KAROLINA I WOJCIECH KULCZYK
Wybacz, że dopiero teraz, ale w zasadzie to dopiero doszliśmy do siebie po weselu. Chcielibyśmy Ci jeszcze raz bardzo podziękować za świetną zabawę! Nie mogliśmy sobie wymarzyć lepszej oprawy muzycznej tego wyjątkowego dnia. Bawiliśmy się PRZECUDOWNIE! Wszyscy goście są Tobą zachwyceni mimo, że wielu przed weselem marudziło, że „kapela to kapela”, a tu takie miłe zaskoczenie. Zabawy też były świetne, żadnych żenujących. A przez to jaką puszczałeś muzykę to Karolina nie mogła usiedzieć przy gościach bo co chwilę było: „o matko moja ulubiona piosenka, sorry muszę iść tańczyć”. Słyszeliśmy, że brat cioteczny Wojtka od razu po naszym weselu pisał do Ciebie, bo za rok się żeni, ale niestety nie miałeś już terminu.
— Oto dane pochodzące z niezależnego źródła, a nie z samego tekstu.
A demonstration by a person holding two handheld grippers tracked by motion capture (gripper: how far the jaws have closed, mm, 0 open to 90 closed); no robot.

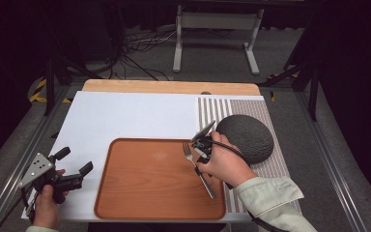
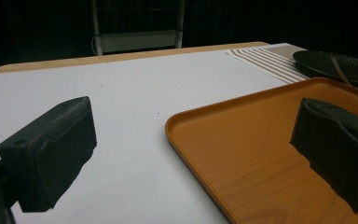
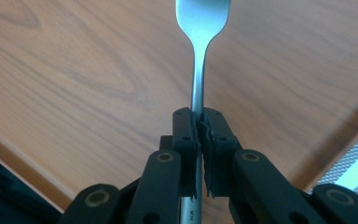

Smutno bo mieliśmy nadzieję na powtórkę z rozrywki. No cóż szkoda wielka, że tylko raz w życiu ma się ten wyjątkowy dzień, ale wiedz, że jakbyśmy mieli szanse przeżyć go jeszcze raz to Ciebie i Dj na pewno byśmy nie zmienili. Jeszcze raz bardzo dziękujemy! Będziemy Cię gorąco polecać!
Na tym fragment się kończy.